PALLA AL CENTRO
Bella o forte, anche l'Inter nel vortice
La legge del più forte o il fascino della bellezza? E’ questo il dilemma degli appassionati di calcio in Italia. Torna in maniera ciclica. La forza dei singoli o l’armonia del gioco collettivo? Per anni si sono contrapposti la Juventus che vinceva e il Napoli che giocava bene. Si diceva che i bianconeri di Allegri praticavano un calcio cinico e utilitaristico e i partenopei, al contrario, venivano riempiti di complimenti per la manovra avvolgente e il possesso palla. Pur senza vincere.
Il dilemma di sempre? Meglio più forte o meglio più bello? Sono rari i casi nel calcio in cui i due tratti distintivi sono coincisi. Ad esempio, il Barcellona di Guardiola. Il refrain sta riemergendo con l’Inter di Conte. Ha 11 punti di vantaggio sul Milan ed è avviata verso la conquista del 19° scudetto undici anni dopo aver conquistato l’ultimo. Basterebbe per celebrare l’impresa, tanto più se arriva al termine di una crescita netta fatta registrare dalla gestione Conte: prima dal quarto al secondo posto e poi dalla piazza d’onore alla prima. Tanto di cappello. Senza dimenticare che ha spezzato l’egemonia della Juventus che da nove anni vince la serie A ininterrottamente. Titolo meritato, tutti d’accordo. Ma… l’Inter non gioca tanto bene. La difesa a tre in Europa è superata. E così via. Obiezioni che lasciano il tempo che trovano. Magari di chi ama andare controcorrente. E di chi nel tempo ha demolito la gestione Allegri facendola passare per superata, tranne poi rimpiangerla. Anche perché il bello è soggettivo e l’essere forte è oggettivo.
Nel caso dell’Inter si parla del miglior attacco della serie A, in coabitazione con l’Atalanta, con 68 reti segnate in 29 partite. Non certo una squadra che specula. Tanto più che possiede la miglior coppia d’attacco del campionato, la meglio assortita, quella formata da Lukaku e Lautaro Martinez. Il belga ha realizzato 21 gol e l’argentino 15. Non solo, ma Conte ha dato il definitivo colpo di acceleratore verso la conquista dello scudetto (ormai anche i più scaramantici saranno d’accordo, d’altronde nessuno lo ha mai perso con 11 punti di vantaggio a nove giornate dalla fine) inserendo quell’Eriksen che è simbolo di qualità calcistica. I gusti sono personali, per carità, ma davvero c’è poco o nulla da obiettare sull’Inter di quest’anno e sul suo dominio. Anche sul profilo estetico. Dieci vittorie di fila nel girone di ritorno, ovvero nel momento in cui le partite valgono doppio e ci sono sempre meno margini per recuperare il terreno perso.
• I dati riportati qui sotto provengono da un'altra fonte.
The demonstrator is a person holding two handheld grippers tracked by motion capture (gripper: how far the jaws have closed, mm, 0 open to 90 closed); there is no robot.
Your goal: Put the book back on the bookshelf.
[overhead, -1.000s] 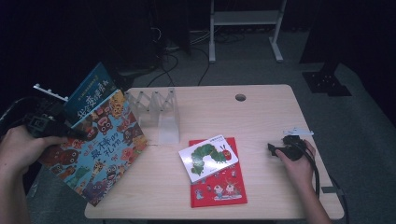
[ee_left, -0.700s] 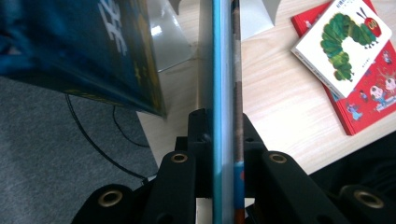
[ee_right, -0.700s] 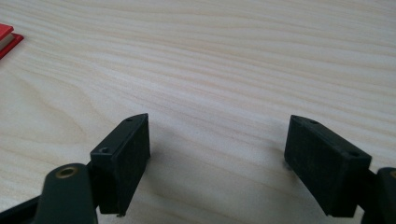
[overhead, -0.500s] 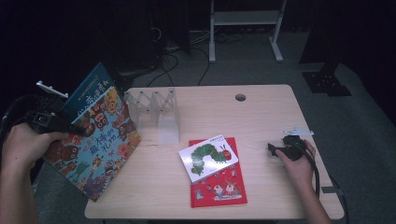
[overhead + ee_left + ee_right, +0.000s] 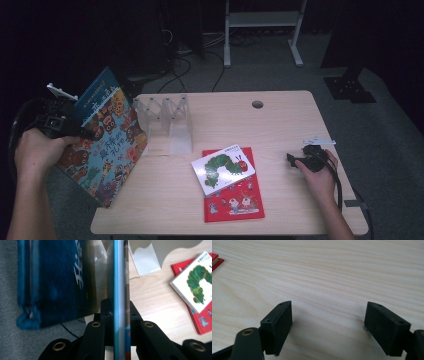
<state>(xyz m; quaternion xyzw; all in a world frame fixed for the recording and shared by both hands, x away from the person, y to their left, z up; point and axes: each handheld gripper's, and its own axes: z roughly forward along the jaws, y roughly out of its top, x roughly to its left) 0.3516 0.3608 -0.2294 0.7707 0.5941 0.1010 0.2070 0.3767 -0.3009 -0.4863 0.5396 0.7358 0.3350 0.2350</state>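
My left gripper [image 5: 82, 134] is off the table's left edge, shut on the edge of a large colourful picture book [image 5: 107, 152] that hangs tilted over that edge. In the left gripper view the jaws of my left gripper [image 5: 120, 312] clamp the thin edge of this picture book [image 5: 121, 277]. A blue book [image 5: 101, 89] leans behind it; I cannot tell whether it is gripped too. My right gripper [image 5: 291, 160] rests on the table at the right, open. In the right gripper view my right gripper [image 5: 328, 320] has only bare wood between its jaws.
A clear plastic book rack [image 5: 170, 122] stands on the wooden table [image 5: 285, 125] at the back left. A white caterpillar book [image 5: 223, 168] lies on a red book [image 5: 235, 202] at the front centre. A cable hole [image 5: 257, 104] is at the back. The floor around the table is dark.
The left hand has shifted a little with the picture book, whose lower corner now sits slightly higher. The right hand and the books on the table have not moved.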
La verità è nel calcio occorre trovare un punto di equilibrio tra il bello e l’essenziale se l’obiettivo è quello di mettersi tutti alle spalle. Chi, invece, non ha l’assillo del risultato ha quella libertà mentale necessaria per cercare e trovare la giocata spettacolare o per sviluppare una manovra avvolgente e fascinosa. Tanto se sbaglia non ha nulla da perdere. E poi, secondo quella che è l’antica tradizione calcistica italiana, è bello anche – nel caso dell’Inter tanto per fare un esempio – vincere uno scontro diretto (con l’Atalanta) con un solo tiro in porta di un difensore (Skriniar) sugli sviluppi di un angolo. Dà un gusto particolare. A volte sembra davvero che si discuta sul nulla. Quasi che non si voglia ammettere una superiorità altrui. Il più delle volte di pensiero. Difficile e impegnativo dare un gioco gradevole a una squadra di calcio; ancor più difficile condurla alla vittoria. E poi in Italia agli ultimi allenatori che hanno vinto scudetti, Allegri e Sarri e prim’ancora allo stesso Conte, è sempre stato rimproverato il non giocare bene. Già, ma che cosa significa giocare bene? Perché è chiaro ed è stampato sui libri di storia, invece, la forza di chi riesce a vincere. E l’allenatore migliore è quello che riesce a trarre il massimo dalla rosa a disposizione. Vale in tutti i gruppi di lavoro.